I will take care of that whenever addressing the review comments I got in my
series that adds doc to this component:

https://lore.kernel.org/intel-xe/20240613215357.307061-1-rodrigo.vivi@intel.com/

Thanks,
Rodrigo.

> > 
> > >   };
> > >   #endif
> > > diff --git a/drivers/gpu/drm/xe/xe_gsc.c b/drivers/gpu/drm/xe/xe_gsc.c
> > > index 80a61934decc..f8239a13fa2b 100644
> > > --- a/drivers/gpu/drm/xe/xe_gsc.c
> > > +++ b/drivers/gpu/drm/xe/xe_gsc.c
> > > @@ -22,6 +22,7 @@
> > >   #include "xe_gt.h"
> > >   #include "xe_gt_mcr.h"
> > >   #include "xe_gt_printk.h"
> > > +#include "xe_guc_pc.h"
> > >   #include "xe_huc.h"
> > >   #include "xe_map.h"
> > >   #include "xe_mmio.h"
> > > @@ -284,6 +285,10 @@ static int gsc_upload_and_init(struct xe_gsc *gsc)
> > >   		return ret;
> > >   	xe_uc_fw_change_status(&gsc->fw, XE_UC_FIRMWARE_TRANSFERRED);
> > > +
> > > +	/* GSC load is done, restore expected GT frequencies */
> > > +	xe_gt_sanitize_freq(gt);
> > > +
> > >   	xe_gt_dbg(gt, "GSC FW async load completed\n");
> > >   	/* HuC auth failure is not fatal */
> > > diff --git a/drivers/gpu/drm/xe/xe_gt.c b/drivers/gpu/drm/xe/xe_gt.c
> > > index 57d84751e160..301594d1e7a4 100644
> > > --- a/drivers/gpu/drm/xe/xe_gt.c
> > > +++ b/drivers/gpu/drm/xe/xe_gt.c
> > > @@ -9,6 +9,7 @@
> > >   #include <drm/drm_managed.h>
> > >   #include <drm/xe_drm.h>
> > > +#include <generated/xe_wa_oob.h>
> > >   #include "instructions/xe_gfxpipe_commands.h"

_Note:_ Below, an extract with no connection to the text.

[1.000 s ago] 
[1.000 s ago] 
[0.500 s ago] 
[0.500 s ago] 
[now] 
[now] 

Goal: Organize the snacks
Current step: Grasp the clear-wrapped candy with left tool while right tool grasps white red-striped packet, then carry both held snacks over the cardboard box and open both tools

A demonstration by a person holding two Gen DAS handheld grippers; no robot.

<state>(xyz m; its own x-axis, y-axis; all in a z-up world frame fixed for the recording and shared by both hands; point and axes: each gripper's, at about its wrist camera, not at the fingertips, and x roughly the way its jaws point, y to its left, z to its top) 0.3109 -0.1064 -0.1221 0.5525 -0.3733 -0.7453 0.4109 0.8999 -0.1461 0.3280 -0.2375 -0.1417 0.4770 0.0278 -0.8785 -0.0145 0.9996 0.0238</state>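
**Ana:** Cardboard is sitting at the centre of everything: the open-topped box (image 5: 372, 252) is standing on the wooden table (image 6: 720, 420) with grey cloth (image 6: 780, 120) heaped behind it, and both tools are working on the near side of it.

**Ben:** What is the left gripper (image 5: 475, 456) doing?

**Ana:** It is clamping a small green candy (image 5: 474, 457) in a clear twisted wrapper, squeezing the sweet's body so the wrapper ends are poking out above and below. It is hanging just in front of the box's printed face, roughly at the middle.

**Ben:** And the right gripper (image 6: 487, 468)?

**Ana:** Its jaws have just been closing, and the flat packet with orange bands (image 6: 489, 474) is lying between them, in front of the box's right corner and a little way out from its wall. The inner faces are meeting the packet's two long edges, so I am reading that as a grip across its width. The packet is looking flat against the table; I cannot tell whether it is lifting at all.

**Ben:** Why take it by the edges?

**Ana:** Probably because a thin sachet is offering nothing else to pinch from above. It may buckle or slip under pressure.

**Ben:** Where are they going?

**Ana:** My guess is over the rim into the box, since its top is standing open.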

> > >   #include "instructions/xe_mi_commands.h"
> > > @@ -54,6 +55,7 @@
> > >   #include "xe_sriov.h"
> > >   #include "xe_tuning.h"
> > >   #include "xe_uc.h"
> > > +#include "xe_uc_fw.h"
> > >   #include "xe_vm.h"
> > >   #include "xe_wa.h"
> > >   #include "xe_wopcm.h"
> > > @@ -678,6 +680,9 @@ static int do_gt_restart(struct xe_gt *gt)

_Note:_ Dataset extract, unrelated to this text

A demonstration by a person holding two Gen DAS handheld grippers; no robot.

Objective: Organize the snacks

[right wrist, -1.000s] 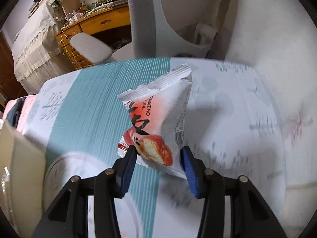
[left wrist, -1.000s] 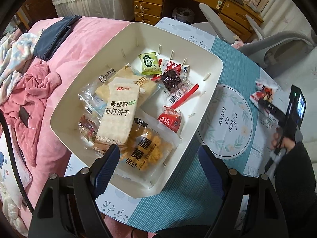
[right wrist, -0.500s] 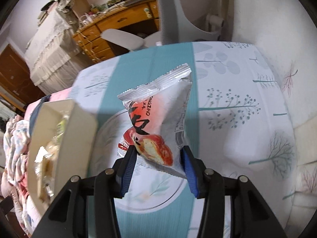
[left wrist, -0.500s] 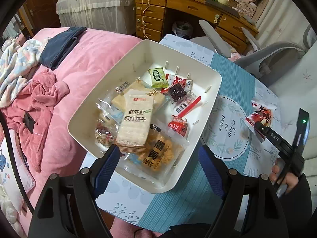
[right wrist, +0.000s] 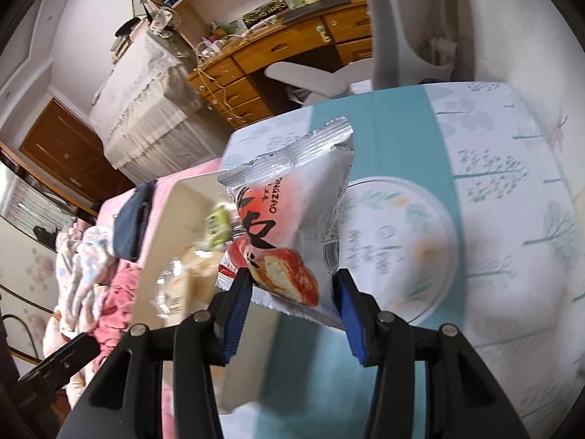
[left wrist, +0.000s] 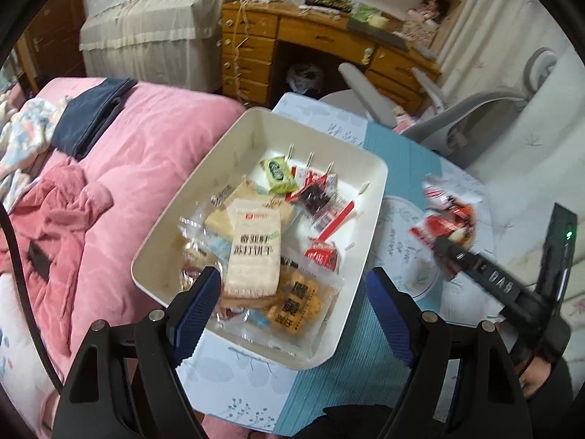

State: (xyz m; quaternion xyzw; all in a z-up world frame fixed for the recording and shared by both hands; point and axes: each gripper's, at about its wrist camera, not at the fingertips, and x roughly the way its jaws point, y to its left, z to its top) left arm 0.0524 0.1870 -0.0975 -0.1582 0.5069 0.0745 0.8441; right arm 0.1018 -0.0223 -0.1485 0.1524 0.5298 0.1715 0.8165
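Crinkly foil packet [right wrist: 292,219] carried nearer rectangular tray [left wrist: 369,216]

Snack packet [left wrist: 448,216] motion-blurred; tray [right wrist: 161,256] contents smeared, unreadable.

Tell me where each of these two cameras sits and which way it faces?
Left wrist: on the open left hand-held gripper, looking down at the white bin of snacks; a dark sleeve shows.
Right wrist: on the right hand-held gripper, facing its red-and-white snack packet above the table.
Shared: bin, packet, table, wooden desk.

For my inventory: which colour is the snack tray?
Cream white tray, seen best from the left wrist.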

> > >   	/* Get CCS mode in sync between sw/hw */
> > >   	xe_gt_apply_ccs_mode(gt);
> > > +	/* Restore GT freq to expected values */
> > > +	xe_gt_sanitize_freq(gt);
> > > +
> > >   	return 0;
> > >   }
> > > @@ -801,6 +806,25 @@ int xe_gt_suspend(struct xe_gt *gt)
> > >   	return err;
> > >   }
> > > +/**
> > > + * xe_gt_sanitize_freq() - Restore saved freuencies if necessary.
> > typo
> ok.
> > 
> > > + * @gt: the GT object
> > > + *
> > > + * Called after driver init/GSC load completes to restore GT frequencies if we
> > > + * limited them for any WAs.
> > > + */
> > > +int xe_gt_sanitize_freq(struct xe_gt *gt)
> > > +{
> > > +	int ret = 0;
> > > +
> > > +	if ((!xe_uc_fw_is_available(&gt->uc.gsc.fw) ||
> > > +	    xe_uc_fw_is_loaded(&gt->uc.gsc.fw)) &&
> > > +	    XE_WA(gt, 22019338487))
> > > +		ret = xe_guc_pc_restore_stashed_freq(&gt->uc.guc.pc);
> > > +
> > > +	return ret;
> > > +}
> > > +
> > >   int xe_gt_resume(struct xe_gt *gt)
> > >   {
> > >   	int err;
> > > diff --git a/drivers/gpu/drm/xe/xe_gt.h b/drivers/gpu/drm/xe/xe_gt.h
> > > index 9073ac68a777..1123fdfc4ebc 100644
> > > --- a/drivers/gpu/drm/xe/xe_gt.h
> > > +++ b/drivers/gpu/drm/xe/xe_gt.h
> > > @@ -56,6 +56,7 @@ int xe_gt_suspend(struct xe_gt *gt);
> > >   int xe_gt_resume(struct xe_gt *gt);
> > >   void xe_gt_reset_async(struct xe_gt *gt);
> > >   void xe_gt_sanitize(struct xe_gt *gt);
> > > +int xe_gt_sanitize_freq(struct xe_gt *gt);
> > >   void xe_gt_remove(struct xe_gt *gt);
> > >   /**
> > > diff --git a/drivers/gpu/drm/xe/xe_guc_pc.c b/drivers/gpu/drm/xe/xe_guc_pc.c
> > > index 666a37106bc5..d9194328b495 100644
> > > --- a/drivers/gpu/drm/xe/xe_guc_pc.c
> > > +++ b/drivers/gpu/drm/xe/xe_guc_pc.c
> > > @@ -8,6 +8,7 @@
> > >   #include <linux/delay.h>
> > >   #include <drm/drm_managed.h>
> > > +#include <generated/xe_wa_oob.h>
> > >   #include "abi/guc_actions_slpc_abi.h"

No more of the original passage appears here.